### The task
Omit every picture while repeating the entries exactly.

━━ Entries supplied

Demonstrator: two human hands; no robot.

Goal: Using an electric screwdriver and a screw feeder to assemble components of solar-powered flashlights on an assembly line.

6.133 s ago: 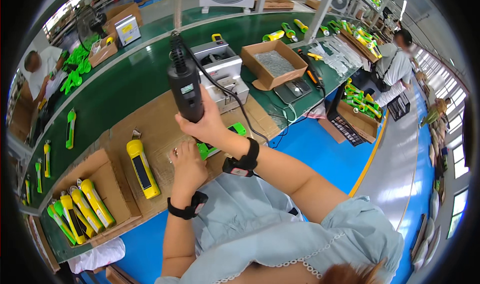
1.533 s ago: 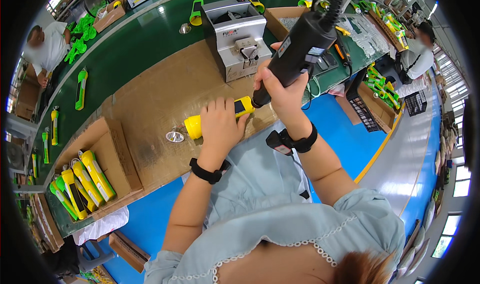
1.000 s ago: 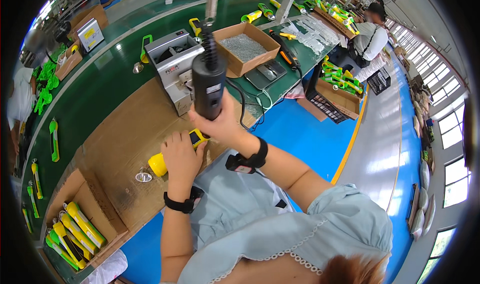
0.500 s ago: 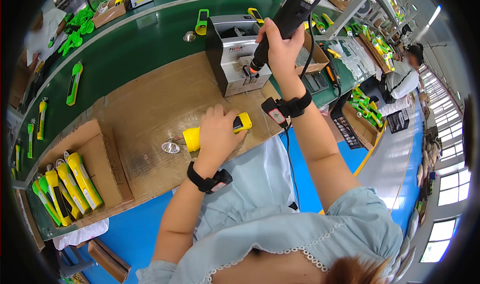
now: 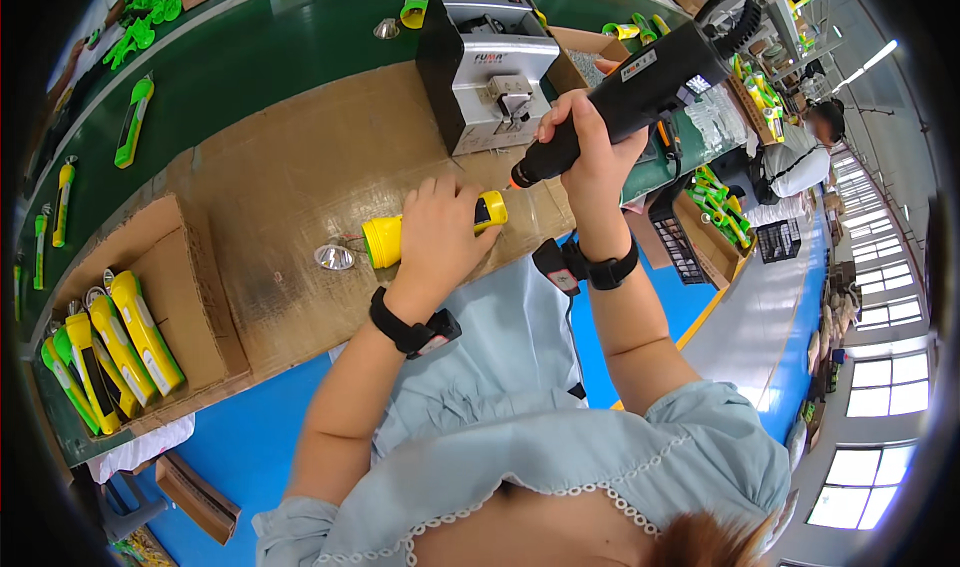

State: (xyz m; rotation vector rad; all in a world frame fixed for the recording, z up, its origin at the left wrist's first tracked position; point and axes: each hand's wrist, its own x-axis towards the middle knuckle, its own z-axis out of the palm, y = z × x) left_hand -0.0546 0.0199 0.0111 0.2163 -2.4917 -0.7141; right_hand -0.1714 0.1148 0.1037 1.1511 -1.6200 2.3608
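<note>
Clasps yellow flashlight [image 5: 385, 242] on cardboard [image 5: 290, 167] with left hand [image 5: 440, 232], fingers and thumb curled over its barrel, beside shiny reflector [image 5: 334, 257]. Grips black power screwdriver [image 5: 625, 92] in right hand [image 5: 592, 152], fingers wrapped round it, tip near flashlight's right end. Faces silver-fronted machine [image 5: 495, 67] and, beyond, green surface [image 5: 260, 47].

Looks like a factory assembly hall, judging by a long green workbench [image 5: 230, 87], a silver-and-black benchtop machine [image 5: 490, 77], a black power screwdriver [image 5: 630, 92], a cardboard box [image 5: 212, 282] of near-identical yellow and green torches [image 5: 143, 332], a heap of similar pieces [image 5: 715, 205] to the right, another person [image 5: 800, 162] farther along, a painted floor [image 5: 758, 332] and large gridded windows [image 5: 892, 384].
</note>
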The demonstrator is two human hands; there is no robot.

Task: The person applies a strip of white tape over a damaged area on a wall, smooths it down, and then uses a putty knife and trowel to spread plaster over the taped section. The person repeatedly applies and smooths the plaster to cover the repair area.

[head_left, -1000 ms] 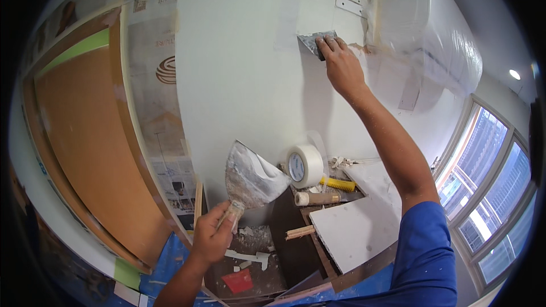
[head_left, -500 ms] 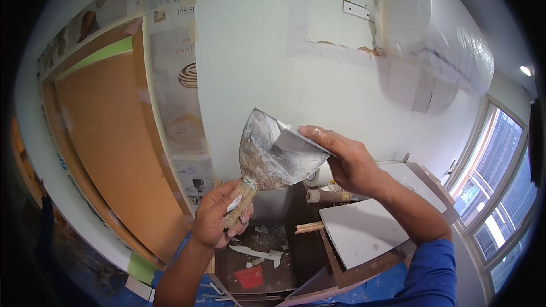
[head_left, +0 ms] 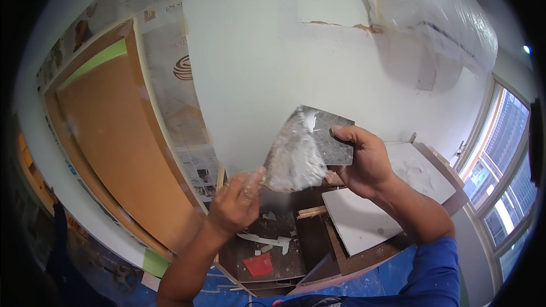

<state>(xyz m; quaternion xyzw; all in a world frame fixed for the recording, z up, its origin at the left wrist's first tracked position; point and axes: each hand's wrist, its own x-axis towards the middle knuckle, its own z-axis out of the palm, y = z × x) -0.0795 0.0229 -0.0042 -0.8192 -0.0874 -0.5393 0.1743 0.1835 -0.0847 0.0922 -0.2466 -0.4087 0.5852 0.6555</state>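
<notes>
In front of the white wall, my left hand (head_left: 236, 202) is closed round the hidden handle of a wide putty knife (head_left: 296, 156). Its fan-shaped blade is smeared with white and grey compound and slightly blurred. My right hand (head_left: 367, 159) grips a dark, flat, square-cornered scraper plate (head_left: 336, 139), thumb on the near face and fingers behind. The two tools meet along the blade's right edge, where a white dab of compound shows near the top.
Below stands a dark cabinet (head_left: 310, 233) with debris and a red plastic piece (head_left: 259, 264). A white board (head_left: 358, 224) lies at its right. Left is an orange-brown door (head_left: 122, 136) with newspaper masking (head_left: 170, 85). A plastic-wrapped unit (head_left: 449, 17) hangs upper right, near a window (head_left: 495, 142).
Both hands and tools have shifted rightward. The putty knife has turned, hiding its handle, and the scraper plate now shows its broad dark face.
</notes>
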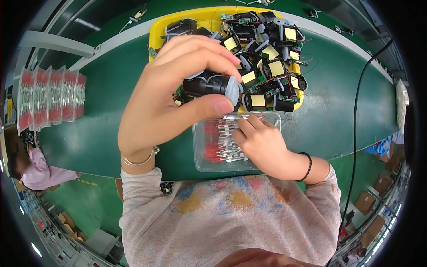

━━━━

### Task output
Demonstrator: two human hands; no robot.

Goal: Using an electric screwdriver and a screw feeder to assemble components of solar-powered flashlights on an assembly line.

6.133 s ago: 
1.533 s ago: 
1.000 s ago: 
0.500 s ago: 
now: 

State: (xyz m; rotation vector rad; all in a world frame fixed for the recording, z up, its origin at the left wrist's first tracked position; point and axes: each hand's wrist, its own x-axis towards the middle knuckle, its own z-axis out of the palm, y = z × x) left_hand -0.0546 0.0199 0.0111 0.2163 -2.4917 -0.7141; right_hand -0.1714 0.1148 0.1037 1.1511 -1.6200 2.3608
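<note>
Clasps yellow flashlight [image 5: 385, 242] on cardboard [image 5: 290, 167] with left hand [image 5: 440, 232], fingers and thumb curled over its barrel, beside shiny reflector [image 5: 334, 257]. Grips black power screwdriver [image 5: 625, 92] in right hand [image 5: 592, 152], fingers wrapped round it, tip near flashlight's right end. Faces silver-fronted machine [image 5: 495, 67] and, beyond, green surface [image 5: 260, 47].

Looks like a factory assembly hall, judging by a long green workbench [image 5: 230, 87], a silver-and-black benchtop machine [image 5: 490, 77], a black power screwdriver [image 5: 630, 92], a cardboard box [image 5: 212, 282] of near-identical yellow and green torches [image 5: 143, 332], a heap of similar pieces [image 5: 715, 205] to the right, another person [image 5: 800, 162] farther along, a painted floor [image 5: 758, 332] and large gridded windows [image 5: 892, 384].
</note>
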The demonstrator is two human hands; there is no robot.

Task: The person applies a strip of white tape over a damaged area on a wall, smooths it down, and then uses a putty knife and trowel to spread plaster over the taped section. The person repeatedly applies and smooths the plaster to cover the repair area.

[head_left, -1000 ms] 
[head_left, -500 ms] 
[head_left, +0 ms] 

<state>(xyz m; quaternion xyzw; all in a world frame fixed for the recording, z up, its origin at the left wrist's first tracked position; point and axes: each hand's wrist, its own x-axis towards the middle knuckle, its own z-axis out of the palm, y = z × x) -0.0795 0.0229 -0.0042 -0.8192 -0.0874 -0.5393 0.1743 0.1835 -0.0847 0.0922 -0.2466 -0.4087 0.5852 0.6555</state>
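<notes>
In front of the white wall, my left hand (head_left: 236, 202) is closed round the hidden handle of a wide putty knife (head_left: 296, 156). Its fan-shaped blade is smeared with white and grey compound and slightly blurred. My right hand (head_left: 367, 159) grips a dark, flat, square-cornered scraper plate (head_left: 336, 139), thumb on the near face and fingers behind. The two tools meet along the blade's right edge, where a white dab of compound shows near the top.
Below stands a dark cabinet (head_left: 310, 233) with debris and a red plastic piece (head_left: 259, 264). A white board (head_left: 358, 224) lies at its right. Left is an orange-brown door (head_left: 122, 136) with newspaper masking (head_left: 170, 85). A plastic-wrapped unit (head_left: 449, 17) hangs upper right, near a window (head_left: 495, 142).
Both hands and tools have shifted rightward. The putty knife has turned, hiding its handle, and the scraper plate now shows its broad dark face.
</notes>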

The exercise asks for nothing more than this.